What is expected –
Copy exactly the stretch of data below from the line with "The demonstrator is" through the line with "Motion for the", including both of those lines.

Supplied information –
>>>>>
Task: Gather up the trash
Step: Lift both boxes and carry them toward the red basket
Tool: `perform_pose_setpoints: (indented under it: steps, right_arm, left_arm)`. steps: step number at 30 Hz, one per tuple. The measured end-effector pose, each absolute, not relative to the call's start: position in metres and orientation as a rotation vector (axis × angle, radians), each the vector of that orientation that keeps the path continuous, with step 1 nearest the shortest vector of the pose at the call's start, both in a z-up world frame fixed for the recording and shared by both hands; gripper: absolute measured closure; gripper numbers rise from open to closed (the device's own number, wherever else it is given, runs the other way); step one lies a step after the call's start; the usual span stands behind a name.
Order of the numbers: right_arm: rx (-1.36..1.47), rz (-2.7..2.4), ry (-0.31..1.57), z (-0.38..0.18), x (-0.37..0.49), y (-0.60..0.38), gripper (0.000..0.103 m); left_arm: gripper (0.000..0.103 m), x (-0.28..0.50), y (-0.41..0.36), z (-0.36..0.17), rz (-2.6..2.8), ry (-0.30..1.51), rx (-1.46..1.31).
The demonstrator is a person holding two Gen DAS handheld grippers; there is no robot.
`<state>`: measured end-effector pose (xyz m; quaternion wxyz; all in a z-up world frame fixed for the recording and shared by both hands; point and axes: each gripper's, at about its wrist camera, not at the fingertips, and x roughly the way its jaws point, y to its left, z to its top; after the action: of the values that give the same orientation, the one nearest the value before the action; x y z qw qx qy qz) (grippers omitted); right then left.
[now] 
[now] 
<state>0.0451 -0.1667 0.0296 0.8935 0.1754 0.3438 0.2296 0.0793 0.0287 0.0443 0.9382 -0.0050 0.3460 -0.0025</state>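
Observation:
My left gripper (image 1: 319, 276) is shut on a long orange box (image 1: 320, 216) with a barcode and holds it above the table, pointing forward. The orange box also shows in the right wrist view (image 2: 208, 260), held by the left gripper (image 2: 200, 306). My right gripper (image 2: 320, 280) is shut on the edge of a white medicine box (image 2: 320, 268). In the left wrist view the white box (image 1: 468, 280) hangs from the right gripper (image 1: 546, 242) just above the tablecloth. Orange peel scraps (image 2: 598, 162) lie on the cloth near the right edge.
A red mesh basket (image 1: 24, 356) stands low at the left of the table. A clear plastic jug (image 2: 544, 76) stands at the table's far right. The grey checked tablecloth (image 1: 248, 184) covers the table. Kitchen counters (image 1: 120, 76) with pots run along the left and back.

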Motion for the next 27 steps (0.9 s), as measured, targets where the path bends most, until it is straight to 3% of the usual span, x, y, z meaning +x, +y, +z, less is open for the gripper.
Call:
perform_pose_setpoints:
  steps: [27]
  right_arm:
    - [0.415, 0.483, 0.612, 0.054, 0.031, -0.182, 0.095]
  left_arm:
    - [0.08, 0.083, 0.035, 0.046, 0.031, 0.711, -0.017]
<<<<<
Reply to the task –
The demonstrator is a person holding two Gen DAS handheld grippers; there is no robot.
`<state>`: measured end-effector pose (xyz m; quaternion wxyz; all in a z-up world frame fixed for the recording and shared by both hands; point and axes: each gripper's, at about its wrist camera, not at the fingertips, and x roughly the way its jaws point, y to its left, z to its top; after the action: of the values that give the same orientation, the one nearest the value before the action; x y z qw qx qy qz) (grippers omitted); right then left.
[now] 
[now] 
<state>0.0451 -0.1667 0.0296 0.8935 0.1754 0.3438 0.2296 0.0793 0.0287 0.0443 0.9382 -0.0050 0.3460 -0.0025</state>
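Observation:
My left gripper (image 1: 319, 276) is shut on a long orange box (image 1: 320, 216) with a barcode and holds it above the table, pointing forward. The orange box also shows in the right wrist view (image 2: 208, 260), held by the left gripper (image 2: 200, 306). My right gripper (image 2: 320, 280) is shut on the edge of a white medicine box (image 2: 320, 268). In the left wrist view the white box (image 1: 468, 280) hangs from the right gripper (image 1: 546, 242) just above the tablecloth. Orange peel scraps (image 2: 598, 162) lie on the cloth near the right edge.
A red mesh basket (image 1: 24, 356) stands low at the left of the table. A clear plastic jug (image 2: 544, 76) stands at the table's far right. The grey checked tablecloth (image 1: 248, 184) covers the table. Kitchen counters (image 1: 120, 76) with pots run along the left and back.
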
Motion for the next 27 steps (0.9 s), as measured, targets where the path bends most, until it is straight to 3% of the usual span, x, y, z meaning +x, +y, +z, less is open for the gripper.

The answer has been fully stated.